Арабы так же, как сионисты, поняли декларацию Бальфура не фигурально, а буквально. Она была для них тяжким ударом. Печать Хусейна—Фейсала, вероятно, с благословения Лоуренса, открыла своеобразную «антисемитскую» кампанию. В ту пору все ненавистное для союзников воплощалось в одном слове: Германия. Не в обиду будь сказано Гитлеру, арабские газеты изо дня в день доказывали, что евреи те же немцы — и культура та же, и дух тот же, и взаимные симпатии совершенно непреодолимы. Поэтому сионистский Иерусалим был бы политическим предместьем Берлина.
X
После заключения перемирия Фейсал и Лоуренс выехали в Европу. Хусейн назначил сына своим представителем на конференцию. Наказ был: требовать создания всеарабского царства с включением в него Сирии, Месопотамии и Палестины.
Тут началась одна из самых своеобразных страниц истории переговоров 1919 года. В этой поездке в Париж бедуинского воина смешалось все: трогательное и забавное, эпопея и водевиль, Коран и «Наши за границей».
Надо ли говорить, что из трех великих людей конференции ни один вначале не имел ни малейшего представления о делах развалившейся империи султанов. Клемансо, Ллойд Джордж, Вильсон изумленно глядели на человека в белом тюрбане, называвшего себя потомком Магомета, сыном геджазского короля и претендентом на всеарабский престол, — в чем дело? кто такой? какие арабы? какой Геджаз? Сэр Генри Мак-Магон, которому было поручено составить доклад, горестно писал, что в Париже люди, очевидно, не понимают, о чем, собственно, идет речь.
Потом они освоились и с белым тюрбаном, и с арабскими требованиями. При великих людях были, как водится, советники, но они, тоже как водится, совершенно расходились во взглядах. Французы слышать не хотели о едином арабском царстве, не без основания полагая, что арабское царство будет псевдонимом новой английской колонии. Разобравшись в вопросе, Клемансо заявил Ллойд Джорджу, что о едином арабском царстве не может быть речи: надо разделить сферы влияния.
Начался торг.

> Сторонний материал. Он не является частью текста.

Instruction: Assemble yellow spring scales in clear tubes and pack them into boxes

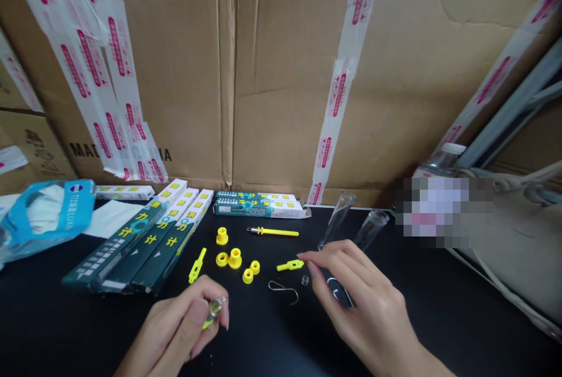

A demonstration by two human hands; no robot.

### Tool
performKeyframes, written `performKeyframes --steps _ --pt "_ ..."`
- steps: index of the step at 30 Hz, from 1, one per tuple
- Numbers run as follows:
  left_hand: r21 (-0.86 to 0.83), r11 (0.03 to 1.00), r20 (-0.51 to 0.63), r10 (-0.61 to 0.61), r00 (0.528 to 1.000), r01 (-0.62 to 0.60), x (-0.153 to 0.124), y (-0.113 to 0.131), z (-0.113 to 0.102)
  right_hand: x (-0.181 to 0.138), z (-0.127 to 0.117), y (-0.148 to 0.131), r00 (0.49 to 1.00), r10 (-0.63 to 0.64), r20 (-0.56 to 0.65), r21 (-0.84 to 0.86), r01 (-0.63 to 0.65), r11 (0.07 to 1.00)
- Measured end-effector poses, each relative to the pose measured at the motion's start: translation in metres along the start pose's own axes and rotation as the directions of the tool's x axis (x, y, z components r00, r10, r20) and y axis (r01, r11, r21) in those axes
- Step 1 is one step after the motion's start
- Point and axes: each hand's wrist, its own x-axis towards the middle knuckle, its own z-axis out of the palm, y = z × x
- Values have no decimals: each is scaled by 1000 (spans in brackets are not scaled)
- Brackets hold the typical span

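My left hand [184, 324] is closed around a small yellow piece with a shiny metal coil [215, 308], mostly hidden by the fingers. My right hand [351, 289] is over the table, thumb and forefinger slightly apart at the end of a flat yellow tab [288, 266]; whether they touch it I cannot tell. Below that tab lies a metal S-shaped hook [283, 290], with a small clear ring [304, 280] beside it. Another metal hook [338, 290] is partly hidden by my right hand. A second yellow tab [197, 266] lies beyond my left hand.
Several yellow collars [235, 258] lie mid-table, near a yellow rod with a metal end [272, 232]. Two clear tubes [371, 228] stand behind my right hand. Printed narrow boxes [149, 242] lie left, a blue packet [48, 213] beyond them. Large cardboard [281, 72] walls the back.
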Motion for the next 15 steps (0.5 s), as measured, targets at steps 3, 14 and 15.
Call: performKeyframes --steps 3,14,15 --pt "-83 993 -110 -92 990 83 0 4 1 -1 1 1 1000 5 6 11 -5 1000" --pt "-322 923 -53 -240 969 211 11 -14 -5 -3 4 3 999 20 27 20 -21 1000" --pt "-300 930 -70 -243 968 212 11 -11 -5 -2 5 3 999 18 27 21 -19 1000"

Его скрыто деловой характер («акулы капитализма») преувеличивать не надо. Вильсон настаивал на применении принципов демократии и самоопределения народов. С этим приходилось считаться; но, к счастью, тот же Вильсон выдумал систему мандатов. Не будем осуждать Клемансо и Ллойд Джорджа, если они в этом случае смотрели на принципы президента, как на совершенную ерунду. Из Аравии, и по принципу самоопределения народов, и по всем другим принципам, можно с одинаковым правом выкроить и пять, и двадцать пять государств. Сам Лоуренс, по уши влюбленный в арабов, в своей книге вскользь, как ни в чем не бывало, упоминает, что говейтаты вели войну с бенисакрами из-за обладания знаменитым верблюдом Джеддой. Как тут было применять принципы Вильсона?
Лоуренс вернулся на родину. Здесь на его долю в годы, последовавшие за войной, выпал огромный литературный и светский успех. Этот человек внес в войну 1914—1918 годов поэзию, которой ей не хватало. Блестящие действия арабских партизан так выигрывали на фоне серой, анонимной, траншейно-артиллерийской войны. «Араба Лоуренса» носили в лондонских салонах на руках, дамы сходили по нему с ума, мужчины подражали его резкой, отрывистой манере разговора.
Оценило его заслуги и правительство. Он был зачислен в качестве эксперта в британскую делегацию на конференции. Это было довольно неудачное назначение. В Париже Лоуренс оказался представителем не Англии, а геджазского короля. Вместе с Фейсалом он посещал Клемансо, Вильсона, Ллойд Джорджа. Фейсал терпеливо излагал свои требования: единое всеарабское царство со включением в него Сирии, Месопотамии и Палестины. Лоуренс переводил слова своего друга и от себя добавлял, что в пору войны арабам были даны твердые обещания, — они должны быть исполнены.